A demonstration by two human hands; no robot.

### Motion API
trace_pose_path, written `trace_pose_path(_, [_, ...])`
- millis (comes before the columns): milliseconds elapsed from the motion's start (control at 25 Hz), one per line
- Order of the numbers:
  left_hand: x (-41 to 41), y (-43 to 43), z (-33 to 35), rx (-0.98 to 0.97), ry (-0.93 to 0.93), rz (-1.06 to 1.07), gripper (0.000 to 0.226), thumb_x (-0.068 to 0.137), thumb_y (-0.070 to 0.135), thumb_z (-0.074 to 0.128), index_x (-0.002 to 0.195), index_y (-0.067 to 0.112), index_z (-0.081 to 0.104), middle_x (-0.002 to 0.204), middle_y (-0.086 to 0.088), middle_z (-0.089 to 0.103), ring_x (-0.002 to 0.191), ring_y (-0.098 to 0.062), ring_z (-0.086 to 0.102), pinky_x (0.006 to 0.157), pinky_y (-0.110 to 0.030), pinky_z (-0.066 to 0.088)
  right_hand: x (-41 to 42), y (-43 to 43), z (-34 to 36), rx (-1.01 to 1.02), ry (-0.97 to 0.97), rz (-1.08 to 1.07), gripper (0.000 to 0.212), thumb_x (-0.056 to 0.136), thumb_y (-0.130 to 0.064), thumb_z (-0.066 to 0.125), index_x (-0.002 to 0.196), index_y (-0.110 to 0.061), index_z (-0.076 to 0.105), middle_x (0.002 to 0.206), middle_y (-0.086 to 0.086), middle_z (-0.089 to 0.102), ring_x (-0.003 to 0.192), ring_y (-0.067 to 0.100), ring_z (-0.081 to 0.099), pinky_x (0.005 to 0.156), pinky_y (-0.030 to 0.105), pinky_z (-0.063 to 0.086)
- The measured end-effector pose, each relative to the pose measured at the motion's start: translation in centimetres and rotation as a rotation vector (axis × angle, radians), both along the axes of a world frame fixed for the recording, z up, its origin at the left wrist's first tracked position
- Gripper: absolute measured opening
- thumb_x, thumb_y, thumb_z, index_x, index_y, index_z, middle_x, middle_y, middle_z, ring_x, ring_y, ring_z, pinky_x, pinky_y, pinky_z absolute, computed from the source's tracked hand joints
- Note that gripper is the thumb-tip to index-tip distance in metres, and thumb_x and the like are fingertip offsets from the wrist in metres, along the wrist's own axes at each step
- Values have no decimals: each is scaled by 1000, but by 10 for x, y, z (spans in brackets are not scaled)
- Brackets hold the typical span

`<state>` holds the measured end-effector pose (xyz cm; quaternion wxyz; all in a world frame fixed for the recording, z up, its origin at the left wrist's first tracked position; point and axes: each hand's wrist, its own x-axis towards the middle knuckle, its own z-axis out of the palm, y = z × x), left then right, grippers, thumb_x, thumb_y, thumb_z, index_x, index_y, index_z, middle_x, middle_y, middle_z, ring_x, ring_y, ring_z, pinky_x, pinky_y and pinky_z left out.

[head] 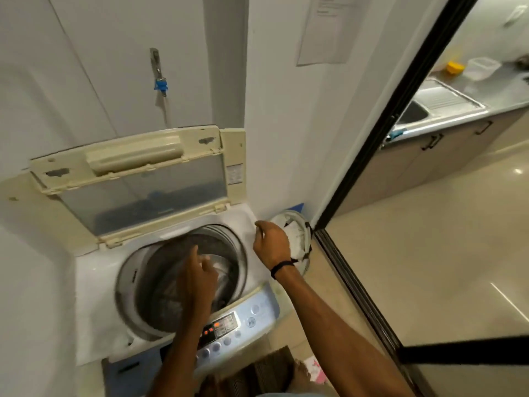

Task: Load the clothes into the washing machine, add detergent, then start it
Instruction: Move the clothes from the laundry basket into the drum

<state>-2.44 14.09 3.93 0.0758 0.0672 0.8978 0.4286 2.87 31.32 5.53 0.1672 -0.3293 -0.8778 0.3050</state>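
Currently the left hand [197, 279] hangs over the mouth of the drum [160, 285], fingers spread and slack, gripping nothing that can be seen; it is smeared by motion. The right hand [270, 245] sits above the right edge of the washing machine [94, 270], fingers bent inward. Whether they pinch anything cannot be told. One dark wristband [282, 267] circles that wrist.

One machine is noted, a top-loader, with its drum opening facing straight up. Its single lid [143, 190] is folded and stands raised at the back edge, its long axis running left to right, leaning toward the wall. The control panel [229, 328] lies along the front edge and shows lit orange indicators; the left forearm covers its left part, and the round buttons are too blurred to count.

Pale fabric [224, 272] shows deep in the drum beside the left hand, too indistinct to identify. One white basket [307, 233] stands just beside the machine's right rear corner, against the wall, partly hidden behind the right hand.

One tap [160, 81] with a blue fitting hangs on the wall above the lid.
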Motion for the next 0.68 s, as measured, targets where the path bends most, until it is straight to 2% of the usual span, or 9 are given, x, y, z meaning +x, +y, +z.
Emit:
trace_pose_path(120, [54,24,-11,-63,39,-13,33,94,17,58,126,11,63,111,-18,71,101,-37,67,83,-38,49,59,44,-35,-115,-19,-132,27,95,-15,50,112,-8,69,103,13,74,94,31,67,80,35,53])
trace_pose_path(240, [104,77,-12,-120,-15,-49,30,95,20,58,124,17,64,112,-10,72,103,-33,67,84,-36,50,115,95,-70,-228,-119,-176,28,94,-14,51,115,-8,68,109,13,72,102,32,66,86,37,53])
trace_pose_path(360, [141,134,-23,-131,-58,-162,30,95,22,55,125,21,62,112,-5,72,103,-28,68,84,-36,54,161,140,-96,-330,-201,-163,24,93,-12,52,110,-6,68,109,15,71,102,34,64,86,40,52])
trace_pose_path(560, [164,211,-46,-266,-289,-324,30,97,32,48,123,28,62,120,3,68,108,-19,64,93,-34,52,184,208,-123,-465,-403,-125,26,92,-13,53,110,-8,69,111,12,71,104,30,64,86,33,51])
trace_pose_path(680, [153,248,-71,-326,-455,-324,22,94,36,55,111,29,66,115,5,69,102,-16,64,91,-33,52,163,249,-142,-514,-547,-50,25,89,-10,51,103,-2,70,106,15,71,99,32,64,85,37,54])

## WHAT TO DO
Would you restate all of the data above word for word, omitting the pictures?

## REPLY TO THE EXERCISE
A demonstration by two human hands; no robot.

### Motion API
trace_pose_path, written `trace_pose_path(_, [_, ...])`
- millis (comes before the columns): milliseconds elapsed from the motion's start (control at 25 Hz), one per line
- Order of the numbers:
  left_hand: x (-41 to 41), y (-43 to 43), z (-33 to 35), rx (-0.98 to 0.97), ry (-0.93 to 0.93), rz (-1.06 to 1.07), gripper (0.000 to 0.226), thumb_x (-0.068 to 0.137), thumb_y (-0.070 to 0.135), thumb_z (-0.074 to 0.128), index_x (-0.002 to 0.195), index_y (-0.067 to 0.112), index_z (-0.081 to 0.104), middle_x (-0.002 to 0.204), middle_y (-0.086 to 0.088), middle_z (-0.089 to 0.103), ring_x (-0.002 to 0.191), ring_y (-0.098 to 0.062), ring_z (-0.086 to 0.102), pinky_x (0.006 to 0.157), pinky_y (-0.110 to 0.030), pinky_z (-0.066 to 0.088)
  right_hand: x (-41 to 42), y (-43 to 43), z (-34 to 36), rx (-1.01 to 1.02), ry (-0.97 to 0.97), rz (-1.08 to 1.07), gripper (0.000 to 0.212), thumb_x (-0.056 to 0.136), thumb_y (-0.130 to 0.064), thumb_z (-0.066 to 0.125), index_x (-0.002 to 0.196), index_y (-0.110 to 0.061), index_z (-0.076 to 0.105), middle_x (0.002 to 0.206), middle_y (-0.086 to 0.086), middle_z (-0.089 to 0.102), ring_x (-0.003 to 0.192), ring_y (-0.067 to 0.100), ring_z (-0.081 to 0.099), pinky_x (0.005 to 0.156), pinky_y (-0.030 to 0.105), pinky_z (-0.063 to 0.086)
- The measured end-effector pose, each relative to the pose measured at the motion's start: translation in centimetres and rotation as a rotation vector (axis × angle, radians), both along the axes of a world frame fixed for the recording, z up, its origin at the left wrist's first tracked position
- Gripper: absolute measured opening
- thumb_x, thumb_y, thumb_z, index_x, index_y, index_z, middle_x, middle_y, middle_z, ring_x, ring_y, ring_z, pinky_x, pinky_y, pinky_z absolute, computed from the source's tracked hand joints
- Note that gripper is the thumb-tip to index-tip distance in metres, and thumb_x and the like are fingertip offsets from the wrist in metres, along the wrist's own axes at each step
- Values have no decimals: each is scaled by 1000, but by 10 for x, y, z (spans in brackets are not scaled)
- Brackets hold the typical span

`<state>` holds the measured end-effector pose (xyz cm; quaternion wxyz; all in a world frame fixed for the recording, z up, its origin at the left wrist's first tracked position; point and axes: each hand's wrist, its own x-axis towards the middle knuckle, its own z-axis out of the palm, y = z × x), left then right, grippers, thumb_x, thumb_y, thumb_z, index_x, index_y, index_z, middle_x, middle_y, middle_z, ring_x, ring_y, ring_z, pinky_x, pinky_y and pinky_z left out.

[head] 

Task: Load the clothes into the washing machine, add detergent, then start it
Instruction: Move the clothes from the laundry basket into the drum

<state>-2.44 14.09 3.93 0.0758 0.0672 0.8978 0.4286 2.87 31.32 5.53 0.1672 -0.3293 -0.8778 0.3050</state>
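Currently the left hand [197, 279] hangs over the mouth of the drum [160, 285], fingers spread and slack, gripping nothing that can be seen; it is smeared by motion. The right hand [270, 245] sits above the right edge of the washing machine [94, 270], fingers bent inward. Whether they pinch anything cannot be told. One dark wristband [282, 267] circles that wrist.

One machine is noted, a top-loader, with its drum opening facing straight up. Its single lid [143, 190] is folded and stands raised at the back edge, its long axis running left to right, leaning toward the wall. The control panel [229, 328] lies along the front edge and shows lit orange indicators; the left forearm covers its left part, and the round buttons are too blurred to count.

Pale fabric [224, 272] shows deep in the drum beside the left hand, too indistinct to identify. One white basket [307, 233] stands just beside the machine's right rear corner, against the wall, partly hidden behind the right hand.

One tap [160, 81] with a blue fitting hangs on the wall above the lid.
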Motion for the next 0.68 s, as measured, targets where the path bends most, until it is straight to 2% of the usual span, or 9 are given, x, y, z meaning +x, +y, +z.
Emit:
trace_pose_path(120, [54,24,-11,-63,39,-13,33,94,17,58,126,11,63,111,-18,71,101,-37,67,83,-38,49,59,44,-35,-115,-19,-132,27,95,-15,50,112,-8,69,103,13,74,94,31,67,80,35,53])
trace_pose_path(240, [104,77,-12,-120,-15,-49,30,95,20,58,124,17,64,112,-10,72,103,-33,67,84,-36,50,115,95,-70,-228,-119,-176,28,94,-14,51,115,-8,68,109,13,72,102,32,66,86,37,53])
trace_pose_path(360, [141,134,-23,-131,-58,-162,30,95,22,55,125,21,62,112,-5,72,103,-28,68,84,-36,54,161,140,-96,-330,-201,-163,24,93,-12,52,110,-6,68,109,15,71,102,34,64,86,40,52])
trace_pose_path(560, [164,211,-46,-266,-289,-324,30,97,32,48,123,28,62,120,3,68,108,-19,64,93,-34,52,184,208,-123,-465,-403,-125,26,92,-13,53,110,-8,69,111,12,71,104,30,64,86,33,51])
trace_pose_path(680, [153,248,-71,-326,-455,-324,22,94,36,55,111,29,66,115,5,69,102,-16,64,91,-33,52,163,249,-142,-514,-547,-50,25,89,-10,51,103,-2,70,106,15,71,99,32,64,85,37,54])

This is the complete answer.